Exercise prompt
Print the whole listing, unchanged.

"""

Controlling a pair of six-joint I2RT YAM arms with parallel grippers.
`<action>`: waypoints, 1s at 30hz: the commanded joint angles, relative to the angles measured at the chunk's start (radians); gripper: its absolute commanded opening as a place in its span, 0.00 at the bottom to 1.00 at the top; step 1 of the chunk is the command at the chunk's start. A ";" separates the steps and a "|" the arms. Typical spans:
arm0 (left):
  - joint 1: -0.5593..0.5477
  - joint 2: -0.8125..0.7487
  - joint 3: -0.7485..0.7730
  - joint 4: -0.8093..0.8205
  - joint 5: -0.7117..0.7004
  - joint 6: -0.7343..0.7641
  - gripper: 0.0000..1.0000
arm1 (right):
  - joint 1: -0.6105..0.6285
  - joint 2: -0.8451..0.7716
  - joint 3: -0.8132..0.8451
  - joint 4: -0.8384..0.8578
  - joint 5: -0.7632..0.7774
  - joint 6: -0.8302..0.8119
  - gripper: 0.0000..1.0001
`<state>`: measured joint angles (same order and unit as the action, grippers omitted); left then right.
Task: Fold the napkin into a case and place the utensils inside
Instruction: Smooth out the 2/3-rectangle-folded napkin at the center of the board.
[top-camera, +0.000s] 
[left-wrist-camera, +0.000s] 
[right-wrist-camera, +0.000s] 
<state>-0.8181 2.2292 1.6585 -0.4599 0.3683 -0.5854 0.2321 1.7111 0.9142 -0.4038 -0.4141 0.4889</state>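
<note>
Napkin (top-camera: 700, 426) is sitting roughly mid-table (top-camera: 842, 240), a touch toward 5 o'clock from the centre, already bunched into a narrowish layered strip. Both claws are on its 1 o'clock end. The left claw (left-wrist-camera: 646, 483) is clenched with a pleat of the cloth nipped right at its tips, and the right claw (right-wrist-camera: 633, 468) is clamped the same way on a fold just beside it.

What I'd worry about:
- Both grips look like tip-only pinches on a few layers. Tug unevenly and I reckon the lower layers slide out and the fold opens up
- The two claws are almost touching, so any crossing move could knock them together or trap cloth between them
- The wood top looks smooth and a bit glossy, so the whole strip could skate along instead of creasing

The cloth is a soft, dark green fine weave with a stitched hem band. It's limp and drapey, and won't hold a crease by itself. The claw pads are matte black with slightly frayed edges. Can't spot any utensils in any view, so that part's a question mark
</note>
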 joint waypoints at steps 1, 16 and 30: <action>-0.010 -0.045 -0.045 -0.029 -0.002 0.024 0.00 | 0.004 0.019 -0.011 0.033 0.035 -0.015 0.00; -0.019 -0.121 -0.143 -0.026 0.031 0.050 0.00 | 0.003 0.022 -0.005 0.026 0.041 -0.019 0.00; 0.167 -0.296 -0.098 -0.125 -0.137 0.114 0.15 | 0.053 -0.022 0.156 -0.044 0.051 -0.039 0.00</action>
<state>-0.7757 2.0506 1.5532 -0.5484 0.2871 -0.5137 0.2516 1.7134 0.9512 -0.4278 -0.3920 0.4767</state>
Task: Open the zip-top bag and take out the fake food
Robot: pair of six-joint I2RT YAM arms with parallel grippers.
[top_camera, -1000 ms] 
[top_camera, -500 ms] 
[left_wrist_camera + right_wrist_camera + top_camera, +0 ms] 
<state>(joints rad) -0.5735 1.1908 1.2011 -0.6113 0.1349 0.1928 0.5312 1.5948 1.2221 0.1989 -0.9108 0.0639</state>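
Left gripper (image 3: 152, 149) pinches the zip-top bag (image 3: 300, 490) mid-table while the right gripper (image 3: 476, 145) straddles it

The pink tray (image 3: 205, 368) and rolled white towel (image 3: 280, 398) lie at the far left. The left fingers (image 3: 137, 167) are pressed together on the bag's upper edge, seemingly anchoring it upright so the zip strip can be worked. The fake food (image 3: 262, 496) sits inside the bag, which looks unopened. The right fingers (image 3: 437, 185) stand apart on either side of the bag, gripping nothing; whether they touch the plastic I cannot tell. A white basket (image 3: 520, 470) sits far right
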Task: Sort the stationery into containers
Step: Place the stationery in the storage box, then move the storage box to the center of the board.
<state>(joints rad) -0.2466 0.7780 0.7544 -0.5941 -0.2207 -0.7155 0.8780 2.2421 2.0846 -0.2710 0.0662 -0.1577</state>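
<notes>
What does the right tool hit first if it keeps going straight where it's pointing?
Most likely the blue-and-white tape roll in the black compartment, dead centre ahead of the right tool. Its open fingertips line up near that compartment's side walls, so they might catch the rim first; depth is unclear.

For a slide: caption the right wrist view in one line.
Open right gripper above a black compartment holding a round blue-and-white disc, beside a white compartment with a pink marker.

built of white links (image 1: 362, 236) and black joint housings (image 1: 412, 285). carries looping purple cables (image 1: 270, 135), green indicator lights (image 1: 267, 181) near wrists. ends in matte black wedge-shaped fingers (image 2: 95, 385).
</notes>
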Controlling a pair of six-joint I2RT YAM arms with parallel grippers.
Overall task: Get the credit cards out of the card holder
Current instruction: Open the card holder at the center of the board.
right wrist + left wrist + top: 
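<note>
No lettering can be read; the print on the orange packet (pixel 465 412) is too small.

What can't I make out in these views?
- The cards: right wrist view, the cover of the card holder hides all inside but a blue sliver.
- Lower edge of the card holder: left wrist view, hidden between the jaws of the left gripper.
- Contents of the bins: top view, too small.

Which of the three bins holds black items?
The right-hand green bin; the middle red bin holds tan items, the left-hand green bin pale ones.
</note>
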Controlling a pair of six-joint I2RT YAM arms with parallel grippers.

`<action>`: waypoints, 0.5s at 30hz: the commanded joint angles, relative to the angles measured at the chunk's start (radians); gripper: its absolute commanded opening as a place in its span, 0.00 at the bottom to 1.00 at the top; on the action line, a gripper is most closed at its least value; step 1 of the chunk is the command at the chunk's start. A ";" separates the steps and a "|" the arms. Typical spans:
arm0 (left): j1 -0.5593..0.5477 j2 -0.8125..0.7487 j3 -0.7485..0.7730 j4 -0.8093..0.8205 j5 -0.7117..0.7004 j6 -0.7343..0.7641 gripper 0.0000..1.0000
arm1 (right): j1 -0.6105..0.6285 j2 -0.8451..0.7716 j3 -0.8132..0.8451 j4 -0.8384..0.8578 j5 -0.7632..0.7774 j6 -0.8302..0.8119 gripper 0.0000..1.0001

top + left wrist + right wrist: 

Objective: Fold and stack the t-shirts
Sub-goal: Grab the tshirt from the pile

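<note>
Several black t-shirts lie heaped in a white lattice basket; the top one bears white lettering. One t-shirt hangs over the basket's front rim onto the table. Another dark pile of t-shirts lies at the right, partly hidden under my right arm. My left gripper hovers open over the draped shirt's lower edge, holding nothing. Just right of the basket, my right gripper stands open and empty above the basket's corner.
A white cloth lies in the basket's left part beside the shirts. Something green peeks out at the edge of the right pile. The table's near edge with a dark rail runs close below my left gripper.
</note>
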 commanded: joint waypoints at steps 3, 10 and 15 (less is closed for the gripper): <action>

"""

Answer below
Controlling a pair of six-joint I2RT YAM arms with parallel grippers.
`<action>`: waypoints, 1s at 30hz: the commanded joint angles, relative to the angles measured at the chunk's start (radians); gripper: its absolute commanded opening as a place in its span, 0.00 at the bottom to 1.00 at the top; step 1 of the chunk is the command at the chunk's start. A ";" separates the steps and a "|" the arms. Typical spans:
arm0 (left):
  - joint 1: -0.5593..0.5477
  - joint 2: -0.8125..0.7487
  - joint 3: -0.7485..0.7730
  - joint 4: -0.8093..0.8205
  - joint 5: -0.7117..0.7004
  - joint 6: -0.7343..0.7641
  - gripper: 0.0000..1.0000
arm1 (right):
  - joint 1: -0.6105..0.6285
  - joint 2: -0.8451..0.7716
  - joint 3: -0.8132..0.8451
  - joint 4: -0.8384..0.8578
  - joint 5: -0.7632..0.7774
  - joint 6: -0.8302..0.8119
  - gripper: 0.0000..1.0001
`<state>`: measured joint angles (same order and unit as the action, grippers omitted); left then right.
Task: Fold the napkin into a case and place the utensils inside
Instruction: Smooth out the 2/3-rectangle-folded napkin at the center of the board.
[top-camera, +0.000s] 
[left-wrist-camera, +0.000s] 
[right-wrist-camera, +0.000s] 
<state>-0.8181 2.2292 1.6585 -0.4599 0.3683 -0.5854 0.2321 1.7111 0.9142 -0.4038 -0.4141 0.4889</state>
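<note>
Napkin (top-camera: 700, 426) is sitting roughly mid-table (top-camera: 842, 240), a touch toward 5 o'clock from the centre, already bunched into a narrowish layered strip. Both claws are on its 1 o'clock end. The left claw (left-wrist-camera: 646, 483) is clenched with a pleat of the cloth nipped right at its tips, and the right claw (right-wrist-camera: 633, 468) is clamped the same way on a fold just beside it.

What I'd worry about:
- Both grips look like tip-only pinches on a few layers. Tug unevenly and I reckon the lower layers slide out and the fold opens up
- The two claws are almost touching, so any crossing move could knock them together or trap cloth between them
- The wood top looks smooth and a bit glossy, so the whole strip could skate along instead of creasing

The cloth is a soft, dark green fine weave with a stitched hem band. It's limp and drapey, and won't hold a crease by itself. The claw pads are matte black with slightly frayed edges. Can't spot any utensils in any view, so that part's a question mark
</note>
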 joint waypoints at steps 1, 16 and 30: <action>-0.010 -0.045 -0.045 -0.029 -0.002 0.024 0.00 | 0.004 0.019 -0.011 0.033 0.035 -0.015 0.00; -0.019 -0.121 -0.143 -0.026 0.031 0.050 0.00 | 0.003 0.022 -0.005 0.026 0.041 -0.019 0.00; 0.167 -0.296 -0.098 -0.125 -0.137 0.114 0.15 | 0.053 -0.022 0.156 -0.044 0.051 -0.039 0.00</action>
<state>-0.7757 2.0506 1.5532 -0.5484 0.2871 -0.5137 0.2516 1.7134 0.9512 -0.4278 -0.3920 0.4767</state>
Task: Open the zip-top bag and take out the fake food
Robot: pair of six-joint I2RT YAM arms with parallel grippers.
[top_camera, -1000 ms] 
[top_camera, -500 ms] 
[left_wrist_camera + right_wrist_camera + top_camera, +0 ms] 
<state>(joints rad) -0.5735 1.1908 1.2011 -0.6113 0.1349 0.1928 0.5312 1.5948 1.2221 0.1989 -0.9108 0.0639</state>
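Left gripper (image 3: 152, 149) pinches the zip-top bag (image 3: 300, 490) mid-table while the right gripper (image 3: 476, 145) straddles it

The pink tray (image 3: 205, 368) and rolled white towel (image 3: 280, 398) lie at the far left. The left fingers (image 3: 137, 167) are pressed together on the bag's upper edge, seemingly anchoring it upright so the zip strip can be worked. The fake food (image 3: 262, 496) sits inside the bag, which looks unopened. The right fingers (image 3: 437, 185) stand apart on either side of the bag, gripping nothing; whether they touch the plastic I cannot tell. A white basket (image 3: 520, 470) sits far right
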Task: Sort the stationery into containers
Step: Place the stationery in the storage box, then move the storage box to the center of the board.
<state>(joints rad) -0.2466 0.7780 0.7544 -0.5941 -0.2207 -0.7155 0.8780 2.2421 2.0846 -0.2710 0.0662 -0.1577</state>
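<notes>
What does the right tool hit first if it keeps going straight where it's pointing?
Most likely the blue-and-white tape roll in the black compartment, dead centre ahead of the right tool. Its open fingertips line up near that compartment's side walls, so they might catch the rim first; depth is unclear.

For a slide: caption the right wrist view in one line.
Open right gripper above a black compartment holding a round blue-and-white disc, beside a white compartment with a pink marker.

built of white links (image 1: 362, 236) and black joint housings (image 1: 412, 285). carries looping purple cables (image 1: 270, 135), green indicator lights (image 1: 267, 181) near wrists. ends in matte black wedge-shaped fingers (image 2: 95, 385).
</notes>
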Controlling a pair of six-joint I2RT YAM arms with parallel grippers.
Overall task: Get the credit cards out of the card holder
Current instruction: Open the card holder at the center of the board.
right wrist + left wrist + top: 
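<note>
No lettering can be read; the print on the orange packet (pixel 465 412) is too small.

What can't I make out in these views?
- The cards: right wrist view, the cover of the card holder hides all inside but a blue sliver.
- Lower edge of the card holder: left wrist view, hidden between the jaws of the left gripper.
- Contents of the bins: top view, too small.

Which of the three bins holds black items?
The right-hand green bin; the middle red bin holds tan items, the left-hand green bin pale ones.
</note>
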Controlling a pair of six-joint I2RT YAM arms with parallel grippers.

`<action>`: waypoints, 0.5s at 30hz: the commanded joint angles, relative to the angles measured at the chunk's start (radians); gripper: its absolute commanded opening as a place in its span, 0.00 at the bottom to 1.00 at the top; on the action line, a gripper is most closed at its least value; step 1 of the chunk is the command at the chunk's start. A ";" separates the steps and a "|" the arms. Typical spans:
arm0 (left): j1 -0.5593..0.5477 j2 -0.8125..0.7487 j3 -0.7485..0.7730 j4 -0.8093..0.8205 j5 -0.7117..0.7004 j6 -0.7343..0.7641 gripper 0.0000..1.0000
arm1 (right): j1 -0.6105..0.6285 j2 -0.8451..0.7716 j3 -0.8132..0.8451 j4 -0.8384..0.8578 j5 -0.7632..0.7774 j6 -0.8302..0.8119 gripper 0.0000..1.0001

top + left wrist + right wrist: 

Objective: Fold and stack the t-shirts
Sub-goal: Grab the tshirt from the pile

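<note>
Several black t-shirts lie heaped in a white lattice basket; the top one bears white lettering. One t-shirt hangs over the basket's front rim onto the table. Another dark pile of t-shirts lies at the right, partly hidden under my right arm. My left gripper hovers open over the draped shirt's lower edge, holding nothing. Just right of the basket, my right gripper stands open and empty above the basket's corner.
A white cloth lies in the basket's left part beside the shirts. Something green peeks out at the edge of the right pile. The table's near edge with a dark rail runs close below my left gripper.
</note>
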 commanded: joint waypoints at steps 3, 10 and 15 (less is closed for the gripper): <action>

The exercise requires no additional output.